Dual-pulley: No need. You can achieve any drive ratio you need with just the crank pulley.
Exhaust: No significant power gain - do that just for noise (if that's your thing).
Charge cooler: Depends on your driving. I have stock cooling and have no problem (I am monitoring temps), although supposedly the intercooling is better on the gen2 CREC engine. If you want to go straight to a >3 ratio, or going to track (or very fast road) then it might be worth uprating.

For reference mine peaked about 475bhp on MRC's dyno.
 
Thanks for the reply Dippy.

I'm happy with the OEM exhaust sound, my boy-racer days are well behind me - so that'll certainly save a few quid!

Will defo go stage 2. Happy to go with the damped pulleys too, I also like being on the safe side! Will doing both pulleys not achieve anything over and above doing just the crank pulley then?

Since I'll be saving on the exhaust I'll upgrade the cooling then, just to be on the safe side (again!).

MRC is starting to look like the favoured option. Definitely want someone with a proper dyno - no guesses!

Have seen the DL501 stuff. Got fluid change planned as soon as I'm back home (working in Ghana currently). Tend to think that sort of stuff can be a lottery anyway though. I'll just keep on top of servicing and cross that bridge if/when it fails.
 
No point doing dual pulley.

People do dual pulley because everyone takes the supercharger pulley to 57mm which limits the ratio. You may as well just make the crank pulley bigger and leave the supercharger stock.
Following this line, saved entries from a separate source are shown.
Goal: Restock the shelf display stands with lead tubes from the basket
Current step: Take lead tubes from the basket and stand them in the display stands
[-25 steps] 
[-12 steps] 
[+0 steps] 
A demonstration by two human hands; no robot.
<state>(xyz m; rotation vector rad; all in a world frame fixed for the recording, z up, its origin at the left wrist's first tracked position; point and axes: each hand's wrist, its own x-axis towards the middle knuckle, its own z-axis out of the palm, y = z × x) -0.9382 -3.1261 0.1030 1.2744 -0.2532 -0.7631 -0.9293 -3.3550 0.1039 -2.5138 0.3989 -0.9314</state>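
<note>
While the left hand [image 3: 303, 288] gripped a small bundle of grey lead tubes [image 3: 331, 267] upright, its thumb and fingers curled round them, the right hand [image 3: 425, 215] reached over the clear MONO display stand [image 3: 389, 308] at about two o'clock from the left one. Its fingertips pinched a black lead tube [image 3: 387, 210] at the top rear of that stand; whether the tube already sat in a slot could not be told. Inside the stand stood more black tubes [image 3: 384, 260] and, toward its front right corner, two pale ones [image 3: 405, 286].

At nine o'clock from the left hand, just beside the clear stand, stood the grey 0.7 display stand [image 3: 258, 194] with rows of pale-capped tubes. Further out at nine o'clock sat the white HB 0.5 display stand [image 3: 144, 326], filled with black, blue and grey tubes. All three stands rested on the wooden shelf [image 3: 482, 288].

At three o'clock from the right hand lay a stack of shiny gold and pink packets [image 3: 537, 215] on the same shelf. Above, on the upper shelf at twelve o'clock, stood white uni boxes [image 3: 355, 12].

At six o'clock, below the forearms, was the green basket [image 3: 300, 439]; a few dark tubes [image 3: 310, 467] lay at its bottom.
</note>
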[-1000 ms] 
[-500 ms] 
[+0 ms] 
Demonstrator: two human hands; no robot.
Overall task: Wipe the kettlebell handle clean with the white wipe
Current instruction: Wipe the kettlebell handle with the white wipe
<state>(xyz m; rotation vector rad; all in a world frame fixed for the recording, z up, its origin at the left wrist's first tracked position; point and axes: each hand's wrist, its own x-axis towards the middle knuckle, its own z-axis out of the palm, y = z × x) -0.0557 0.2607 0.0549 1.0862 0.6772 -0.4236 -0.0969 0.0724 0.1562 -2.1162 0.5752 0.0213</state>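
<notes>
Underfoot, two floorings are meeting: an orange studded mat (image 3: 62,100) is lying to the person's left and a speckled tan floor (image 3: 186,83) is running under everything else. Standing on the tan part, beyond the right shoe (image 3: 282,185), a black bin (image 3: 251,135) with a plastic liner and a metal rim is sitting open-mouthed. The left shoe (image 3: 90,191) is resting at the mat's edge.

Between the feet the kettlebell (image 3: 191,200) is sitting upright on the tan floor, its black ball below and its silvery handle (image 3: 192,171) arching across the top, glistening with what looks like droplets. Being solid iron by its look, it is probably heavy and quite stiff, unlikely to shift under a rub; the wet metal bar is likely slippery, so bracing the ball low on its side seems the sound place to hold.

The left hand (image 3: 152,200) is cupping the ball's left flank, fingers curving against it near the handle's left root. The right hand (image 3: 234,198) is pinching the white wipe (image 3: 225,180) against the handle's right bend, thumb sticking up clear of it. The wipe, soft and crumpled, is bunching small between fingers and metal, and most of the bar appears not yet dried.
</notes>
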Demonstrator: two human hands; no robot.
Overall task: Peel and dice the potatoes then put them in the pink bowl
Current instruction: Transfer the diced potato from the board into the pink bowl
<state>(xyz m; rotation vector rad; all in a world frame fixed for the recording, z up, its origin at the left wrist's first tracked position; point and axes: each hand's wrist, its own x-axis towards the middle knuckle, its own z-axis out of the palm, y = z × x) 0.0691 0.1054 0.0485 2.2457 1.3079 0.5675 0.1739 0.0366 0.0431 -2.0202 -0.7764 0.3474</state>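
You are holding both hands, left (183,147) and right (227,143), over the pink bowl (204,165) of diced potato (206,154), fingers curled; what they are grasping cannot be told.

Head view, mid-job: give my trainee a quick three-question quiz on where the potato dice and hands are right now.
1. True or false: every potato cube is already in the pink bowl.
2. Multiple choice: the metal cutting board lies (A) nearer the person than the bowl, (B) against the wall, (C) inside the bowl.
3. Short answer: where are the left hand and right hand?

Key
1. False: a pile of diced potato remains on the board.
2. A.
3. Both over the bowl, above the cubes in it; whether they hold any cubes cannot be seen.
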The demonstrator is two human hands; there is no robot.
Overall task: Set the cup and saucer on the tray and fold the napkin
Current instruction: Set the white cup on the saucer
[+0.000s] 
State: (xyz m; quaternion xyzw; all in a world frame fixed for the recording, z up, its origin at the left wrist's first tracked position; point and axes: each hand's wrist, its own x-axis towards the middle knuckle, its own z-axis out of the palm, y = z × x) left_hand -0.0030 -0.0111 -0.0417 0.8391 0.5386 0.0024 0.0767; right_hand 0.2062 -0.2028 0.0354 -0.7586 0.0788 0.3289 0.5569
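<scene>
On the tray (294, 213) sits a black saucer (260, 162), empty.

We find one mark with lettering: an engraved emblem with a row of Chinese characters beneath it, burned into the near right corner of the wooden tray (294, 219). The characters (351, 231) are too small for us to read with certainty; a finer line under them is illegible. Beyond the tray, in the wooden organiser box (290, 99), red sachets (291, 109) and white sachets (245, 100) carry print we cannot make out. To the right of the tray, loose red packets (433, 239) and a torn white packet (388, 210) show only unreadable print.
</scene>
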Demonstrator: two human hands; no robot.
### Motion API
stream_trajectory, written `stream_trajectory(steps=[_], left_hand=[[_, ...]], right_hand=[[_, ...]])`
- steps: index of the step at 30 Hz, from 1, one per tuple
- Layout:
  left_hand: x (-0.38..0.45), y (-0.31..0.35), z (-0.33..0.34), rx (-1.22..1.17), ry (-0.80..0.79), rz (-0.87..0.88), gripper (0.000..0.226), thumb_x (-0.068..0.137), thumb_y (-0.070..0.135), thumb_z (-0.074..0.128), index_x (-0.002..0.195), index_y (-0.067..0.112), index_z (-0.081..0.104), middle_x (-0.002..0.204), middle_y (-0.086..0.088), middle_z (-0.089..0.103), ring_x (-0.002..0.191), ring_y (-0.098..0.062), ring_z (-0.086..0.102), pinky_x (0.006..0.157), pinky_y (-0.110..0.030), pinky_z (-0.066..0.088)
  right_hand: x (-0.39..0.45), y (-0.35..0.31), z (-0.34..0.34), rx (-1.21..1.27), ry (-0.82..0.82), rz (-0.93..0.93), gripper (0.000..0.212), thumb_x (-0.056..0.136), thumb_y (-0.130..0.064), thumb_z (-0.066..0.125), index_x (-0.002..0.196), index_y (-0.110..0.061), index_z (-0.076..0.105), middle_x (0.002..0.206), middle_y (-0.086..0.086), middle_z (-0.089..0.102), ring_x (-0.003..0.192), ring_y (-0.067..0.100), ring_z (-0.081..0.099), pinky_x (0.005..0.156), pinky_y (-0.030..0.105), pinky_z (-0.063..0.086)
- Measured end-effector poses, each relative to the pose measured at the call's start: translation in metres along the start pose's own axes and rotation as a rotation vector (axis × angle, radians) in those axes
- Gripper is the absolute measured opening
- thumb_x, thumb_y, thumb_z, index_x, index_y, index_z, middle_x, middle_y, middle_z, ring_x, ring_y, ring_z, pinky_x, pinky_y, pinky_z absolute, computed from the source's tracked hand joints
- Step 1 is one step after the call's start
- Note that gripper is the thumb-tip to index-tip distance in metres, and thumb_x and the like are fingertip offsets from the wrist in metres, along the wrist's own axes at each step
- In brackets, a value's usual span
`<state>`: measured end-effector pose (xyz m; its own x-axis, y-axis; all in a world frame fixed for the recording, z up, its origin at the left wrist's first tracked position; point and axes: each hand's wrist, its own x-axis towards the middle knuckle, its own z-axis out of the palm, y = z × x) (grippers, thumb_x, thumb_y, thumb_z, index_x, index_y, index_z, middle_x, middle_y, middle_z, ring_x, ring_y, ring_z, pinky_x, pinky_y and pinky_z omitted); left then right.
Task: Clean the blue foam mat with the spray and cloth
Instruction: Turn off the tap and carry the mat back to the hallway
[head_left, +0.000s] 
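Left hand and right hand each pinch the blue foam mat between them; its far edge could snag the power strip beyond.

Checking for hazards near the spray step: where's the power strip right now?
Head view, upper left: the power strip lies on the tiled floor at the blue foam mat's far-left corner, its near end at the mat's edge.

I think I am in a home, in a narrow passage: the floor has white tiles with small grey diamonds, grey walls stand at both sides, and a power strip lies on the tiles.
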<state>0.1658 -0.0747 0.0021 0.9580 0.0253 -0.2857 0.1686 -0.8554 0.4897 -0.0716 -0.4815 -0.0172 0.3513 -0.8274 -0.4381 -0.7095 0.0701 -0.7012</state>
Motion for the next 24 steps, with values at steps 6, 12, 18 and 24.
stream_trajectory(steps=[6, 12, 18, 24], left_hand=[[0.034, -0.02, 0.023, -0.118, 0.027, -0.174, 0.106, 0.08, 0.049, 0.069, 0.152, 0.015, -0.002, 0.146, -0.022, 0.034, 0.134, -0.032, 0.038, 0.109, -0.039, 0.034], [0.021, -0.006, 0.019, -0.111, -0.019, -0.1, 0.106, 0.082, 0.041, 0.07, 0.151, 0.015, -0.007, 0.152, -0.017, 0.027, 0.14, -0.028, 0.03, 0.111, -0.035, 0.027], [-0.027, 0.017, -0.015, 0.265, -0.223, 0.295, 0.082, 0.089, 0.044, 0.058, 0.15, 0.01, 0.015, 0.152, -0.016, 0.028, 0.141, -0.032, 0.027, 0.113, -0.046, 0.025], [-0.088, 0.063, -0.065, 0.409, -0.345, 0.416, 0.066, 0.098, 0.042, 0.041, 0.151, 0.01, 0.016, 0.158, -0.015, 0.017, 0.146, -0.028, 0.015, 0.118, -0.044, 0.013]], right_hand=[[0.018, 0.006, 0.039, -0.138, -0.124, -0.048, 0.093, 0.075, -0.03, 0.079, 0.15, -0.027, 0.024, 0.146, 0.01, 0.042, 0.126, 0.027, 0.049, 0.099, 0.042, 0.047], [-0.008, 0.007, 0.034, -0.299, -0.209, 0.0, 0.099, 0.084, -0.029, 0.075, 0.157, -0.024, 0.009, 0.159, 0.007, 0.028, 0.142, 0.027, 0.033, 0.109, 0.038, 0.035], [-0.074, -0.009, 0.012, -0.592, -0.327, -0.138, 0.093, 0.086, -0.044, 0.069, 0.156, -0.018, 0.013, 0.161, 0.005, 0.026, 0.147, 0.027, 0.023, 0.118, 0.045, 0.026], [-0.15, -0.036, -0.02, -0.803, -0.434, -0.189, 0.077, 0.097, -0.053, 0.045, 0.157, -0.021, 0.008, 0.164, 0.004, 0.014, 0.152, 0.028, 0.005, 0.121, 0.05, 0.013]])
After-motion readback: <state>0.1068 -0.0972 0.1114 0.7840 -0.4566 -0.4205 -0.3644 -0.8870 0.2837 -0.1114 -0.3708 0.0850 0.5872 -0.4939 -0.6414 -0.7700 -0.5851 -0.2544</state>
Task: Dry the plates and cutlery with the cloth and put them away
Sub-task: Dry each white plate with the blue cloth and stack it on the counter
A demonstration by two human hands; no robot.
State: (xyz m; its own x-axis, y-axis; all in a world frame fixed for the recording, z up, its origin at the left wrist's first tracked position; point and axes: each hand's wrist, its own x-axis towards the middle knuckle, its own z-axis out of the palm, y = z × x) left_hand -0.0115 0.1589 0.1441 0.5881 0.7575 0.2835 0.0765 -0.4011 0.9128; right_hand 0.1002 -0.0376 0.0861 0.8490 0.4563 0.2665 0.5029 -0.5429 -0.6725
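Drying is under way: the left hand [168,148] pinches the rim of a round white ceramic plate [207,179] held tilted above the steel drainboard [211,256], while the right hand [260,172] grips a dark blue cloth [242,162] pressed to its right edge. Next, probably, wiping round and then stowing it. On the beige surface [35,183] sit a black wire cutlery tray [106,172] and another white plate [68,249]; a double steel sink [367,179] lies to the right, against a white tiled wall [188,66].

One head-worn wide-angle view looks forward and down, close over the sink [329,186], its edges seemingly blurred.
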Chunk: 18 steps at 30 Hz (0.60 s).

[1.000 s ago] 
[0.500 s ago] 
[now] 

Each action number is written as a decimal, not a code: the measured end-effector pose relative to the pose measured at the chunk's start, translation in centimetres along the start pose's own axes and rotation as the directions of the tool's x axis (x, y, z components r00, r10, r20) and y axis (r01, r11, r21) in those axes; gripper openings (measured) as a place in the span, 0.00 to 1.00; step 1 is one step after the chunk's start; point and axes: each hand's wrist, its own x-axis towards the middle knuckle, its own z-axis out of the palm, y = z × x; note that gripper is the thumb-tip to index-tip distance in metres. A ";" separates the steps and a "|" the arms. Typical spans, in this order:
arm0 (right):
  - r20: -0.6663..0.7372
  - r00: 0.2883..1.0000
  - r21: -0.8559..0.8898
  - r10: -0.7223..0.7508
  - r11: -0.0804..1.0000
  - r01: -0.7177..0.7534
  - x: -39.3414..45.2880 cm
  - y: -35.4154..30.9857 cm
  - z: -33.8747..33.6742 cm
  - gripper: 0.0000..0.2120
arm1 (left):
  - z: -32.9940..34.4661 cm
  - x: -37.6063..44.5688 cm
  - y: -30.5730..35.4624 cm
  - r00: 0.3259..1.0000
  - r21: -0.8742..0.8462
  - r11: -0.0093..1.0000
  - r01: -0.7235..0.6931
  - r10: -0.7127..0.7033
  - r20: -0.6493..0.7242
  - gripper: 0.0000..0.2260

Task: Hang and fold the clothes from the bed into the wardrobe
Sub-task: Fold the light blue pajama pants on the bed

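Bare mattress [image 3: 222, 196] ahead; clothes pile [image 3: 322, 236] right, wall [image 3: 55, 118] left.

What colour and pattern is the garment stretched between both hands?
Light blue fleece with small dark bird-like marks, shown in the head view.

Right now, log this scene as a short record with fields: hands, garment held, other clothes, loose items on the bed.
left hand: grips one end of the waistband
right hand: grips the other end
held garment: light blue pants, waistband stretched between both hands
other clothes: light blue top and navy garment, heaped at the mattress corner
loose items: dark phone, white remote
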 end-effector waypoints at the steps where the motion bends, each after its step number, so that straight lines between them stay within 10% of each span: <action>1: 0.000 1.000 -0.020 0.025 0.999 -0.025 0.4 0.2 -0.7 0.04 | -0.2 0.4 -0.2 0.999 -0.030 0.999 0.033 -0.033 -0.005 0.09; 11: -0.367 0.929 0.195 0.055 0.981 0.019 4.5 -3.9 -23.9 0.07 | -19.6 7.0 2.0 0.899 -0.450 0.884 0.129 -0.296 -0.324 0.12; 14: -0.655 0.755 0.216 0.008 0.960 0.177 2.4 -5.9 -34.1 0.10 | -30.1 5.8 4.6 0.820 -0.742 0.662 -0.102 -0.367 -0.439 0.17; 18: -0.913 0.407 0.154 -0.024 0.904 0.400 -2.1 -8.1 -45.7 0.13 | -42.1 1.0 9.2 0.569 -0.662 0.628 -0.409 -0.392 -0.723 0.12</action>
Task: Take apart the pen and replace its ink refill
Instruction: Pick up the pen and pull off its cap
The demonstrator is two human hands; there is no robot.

If doing the supercharger, you can choose any size and hence any ratio you like in one go.

I’ve just bought a 195mm pulley to go with the fluid damper. If you order today you can possibly jump into the same batch as me as they only machine them when there’s enough demand to warrant the cnc set up. That’s right now.

Not cheap. Any of the sizes of v damper you’ll want will cost you $1000 alone inc shipping. Bear in mind you could just drive in to mrc and have their one piece crank pulley as part of your full stage 2 for £1800 fitted inc mapping etc.

I’m pushing the limit of this 3:1 ratio as I remain unconvinced that supercharger speed alone will not cause super charger clutch slip. I say this because you can run the larger ratio pulleys without a remap, the ecu will simply bleed off the extra boost produced.

You don’t need to worry about the paragraph above as only 2014ish onwards cars equipped with the newer CREC engine (looks different under the bonnet) even have a supercharger clutch.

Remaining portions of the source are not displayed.